▶ Work order: Write the entries out exactly. Any images they hold stay out of the copy.
-- Entries shown follows --
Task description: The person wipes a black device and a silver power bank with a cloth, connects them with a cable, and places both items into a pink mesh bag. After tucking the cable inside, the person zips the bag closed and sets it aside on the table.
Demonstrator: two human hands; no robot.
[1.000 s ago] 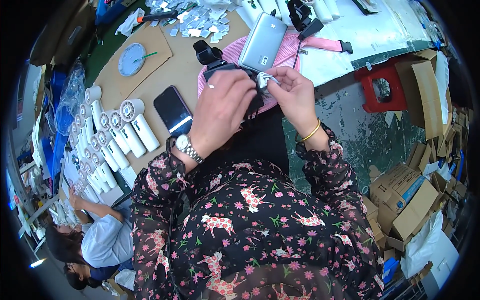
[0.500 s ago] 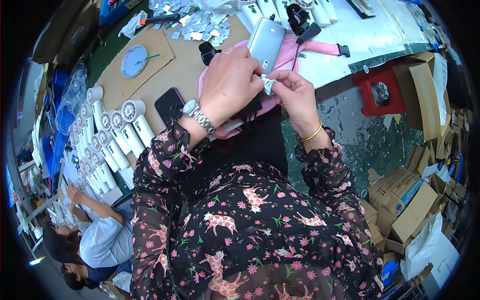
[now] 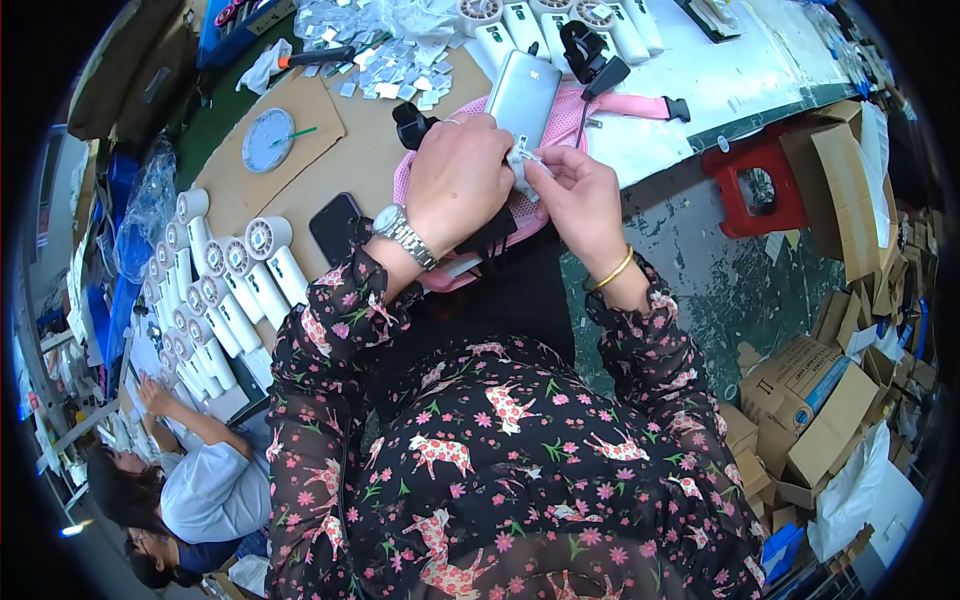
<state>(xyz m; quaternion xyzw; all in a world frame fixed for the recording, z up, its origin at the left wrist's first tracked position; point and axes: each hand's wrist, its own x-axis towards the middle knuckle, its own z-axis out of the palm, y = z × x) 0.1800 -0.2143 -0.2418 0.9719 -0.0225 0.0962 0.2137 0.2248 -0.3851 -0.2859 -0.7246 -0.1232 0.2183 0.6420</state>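
Fingertips of the right hand (image 3: 583, 197) pinch a small white piece (image 3: 519, 162), likely for fine control, over pink mesh (image 3: 569, 108), the left hand (image 3: 458, 180) curled alongside, its grip hidden.

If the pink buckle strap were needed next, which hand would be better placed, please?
Probably the right hand: it is nearer the pink buckle strap, while the left hand lies farther left.

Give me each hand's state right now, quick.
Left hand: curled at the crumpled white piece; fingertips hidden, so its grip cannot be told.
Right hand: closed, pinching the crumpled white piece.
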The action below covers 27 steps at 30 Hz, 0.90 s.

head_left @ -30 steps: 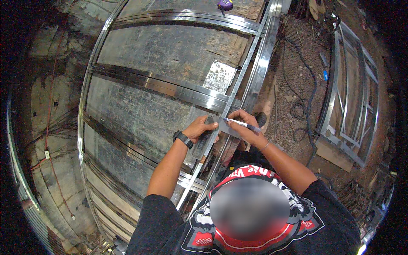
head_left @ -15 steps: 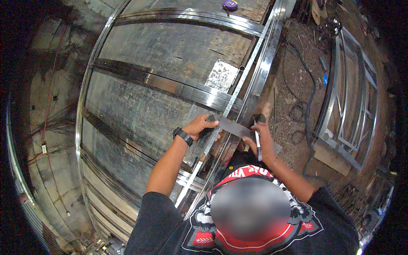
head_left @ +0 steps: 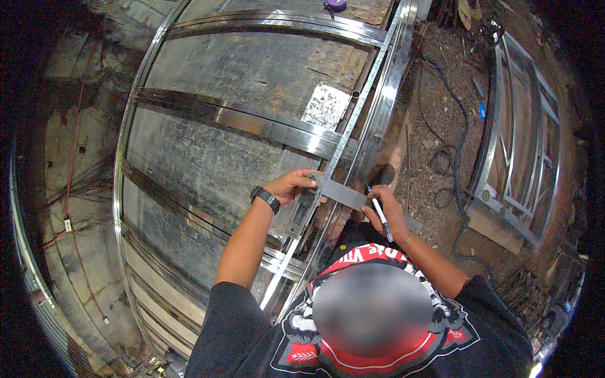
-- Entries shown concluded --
▶ Answer space:
Task description: The person wipes a black device and a silver power bank with a cloth, connects them with a cable, and places both items into a pink mesh bag. After tucking the cable inside, the person zips the bag closed and sets it aside on the table.
Demonstrator: two human hands; no robot.
[1.000 s ago] 
[0.500 s ago] 
[now] 
<state>(xyz m; quaternion xyzw; all in a world frame fixed for the recording, z up, its origin at the left wrist's first tracked position; point and axes: each hand's wrist, its own x-axis towards the middle knuckle, its own z-axis out of the palm, y = z × x) 0.1800 -0.2143 -0.2418 0.9719 -0.0225 0.0962 0.2137 0.2248 -0.3851 -0.2859 -0.7246 -0.1232 0.2183 0.6420</state>
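Fingertips of the right hand (image 3: 583, 197) pinch a small white piece (image 3: 519, 162), likely for fine control, over pink mesh (image 3: 569, 108), the left hand (image 3: 458, 180) curled alongside, its grip hidden.

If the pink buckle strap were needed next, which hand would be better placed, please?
Probably the right hand: it is nearer the pink buckle strap, while the left hand lies farther left.

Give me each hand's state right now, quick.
Left hand: curled at the crumpled white piece; fingertips hidden, so its grip cannot be told.
Right hand: closed, pinching the crumpled white piece.
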The action below covers 27 steps at 30 Hz, 0.90 s.

head_left @ -30 steps: 
head_left @ -15 steps: 
head_left @ +0 steps: 

The answer has been fully stated.